### TASK BRIEF
After finding the line containing "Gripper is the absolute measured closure" below, please output that line and each following one through the line containing "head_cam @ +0", exactly as written.

### RECORDED DATA
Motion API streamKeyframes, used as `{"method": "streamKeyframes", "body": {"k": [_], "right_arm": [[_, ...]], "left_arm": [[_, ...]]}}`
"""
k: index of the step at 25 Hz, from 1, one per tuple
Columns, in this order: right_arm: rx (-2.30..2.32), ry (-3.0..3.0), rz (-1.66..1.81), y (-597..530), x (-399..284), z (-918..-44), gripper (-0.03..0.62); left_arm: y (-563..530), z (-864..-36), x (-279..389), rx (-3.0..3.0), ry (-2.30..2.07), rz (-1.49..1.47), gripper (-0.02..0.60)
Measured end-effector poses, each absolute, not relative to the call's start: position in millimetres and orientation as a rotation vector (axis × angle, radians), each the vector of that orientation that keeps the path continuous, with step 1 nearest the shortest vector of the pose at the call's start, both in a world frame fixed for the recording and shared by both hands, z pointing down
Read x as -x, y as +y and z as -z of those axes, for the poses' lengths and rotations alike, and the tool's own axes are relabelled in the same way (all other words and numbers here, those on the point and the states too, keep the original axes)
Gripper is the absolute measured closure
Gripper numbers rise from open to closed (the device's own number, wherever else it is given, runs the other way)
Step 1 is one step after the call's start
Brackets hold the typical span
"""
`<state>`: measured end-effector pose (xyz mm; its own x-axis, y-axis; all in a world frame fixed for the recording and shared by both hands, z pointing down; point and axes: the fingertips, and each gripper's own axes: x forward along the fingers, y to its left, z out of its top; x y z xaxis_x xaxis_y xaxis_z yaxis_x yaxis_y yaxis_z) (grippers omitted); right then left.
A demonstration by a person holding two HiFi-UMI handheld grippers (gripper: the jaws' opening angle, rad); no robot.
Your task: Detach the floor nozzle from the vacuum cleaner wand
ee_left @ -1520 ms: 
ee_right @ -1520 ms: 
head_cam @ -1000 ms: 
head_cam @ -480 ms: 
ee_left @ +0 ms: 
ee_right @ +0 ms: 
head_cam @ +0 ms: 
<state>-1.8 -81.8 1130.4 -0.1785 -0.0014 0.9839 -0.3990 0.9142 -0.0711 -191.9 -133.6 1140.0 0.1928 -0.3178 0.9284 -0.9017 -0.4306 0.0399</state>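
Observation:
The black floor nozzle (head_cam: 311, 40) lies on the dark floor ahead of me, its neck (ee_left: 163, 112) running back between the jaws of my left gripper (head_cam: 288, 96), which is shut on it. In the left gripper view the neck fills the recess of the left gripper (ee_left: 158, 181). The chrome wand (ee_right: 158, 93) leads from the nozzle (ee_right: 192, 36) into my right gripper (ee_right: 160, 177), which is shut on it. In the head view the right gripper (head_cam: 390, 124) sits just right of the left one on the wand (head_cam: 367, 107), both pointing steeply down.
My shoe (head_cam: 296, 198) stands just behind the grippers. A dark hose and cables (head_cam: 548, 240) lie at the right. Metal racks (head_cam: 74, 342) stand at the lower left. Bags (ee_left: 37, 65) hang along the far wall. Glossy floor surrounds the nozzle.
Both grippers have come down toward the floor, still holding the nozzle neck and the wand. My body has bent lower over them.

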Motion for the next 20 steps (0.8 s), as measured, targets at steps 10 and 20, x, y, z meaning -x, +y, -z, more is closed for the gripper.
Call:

### SOLVED EXERCISE
Gripper is the absolute measured closure
Gripper numbers rise from open to closed (the device's own number, wherever else it is given, runs the other way)
Step 1 is one step after the call's start
Brackets hold the typical span
"""
`<state>`: measured end-effector pose (xyz mm; its own x-axis, y-axis; all in a world frame fixed for the recording and shared by both hands, z pointing down; point and axes: the fingertips, and each gripper's own axes: x forward along the fingers, y to its left, z out of its top; x y z xaxis_x xaxis_y xaxis_z yaxis_x yaxis_y yaxis_z) (grippers omitted); right then left.
A demonstration by a person holding two HiFi-UMI handheld grippers (gripper: the jaws' opening angle, rad); no robot.
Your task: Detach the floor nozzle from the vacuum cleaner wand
ee_left @ -1520 ms: 
ee_right @ -1520 ms: 
head_cam @ -1000 ms: 
head_cam @ -480 ms: 
ee_left @ +0 ms: 
ee_right @ +0 ms: 
head_cam @ +0 ms: 

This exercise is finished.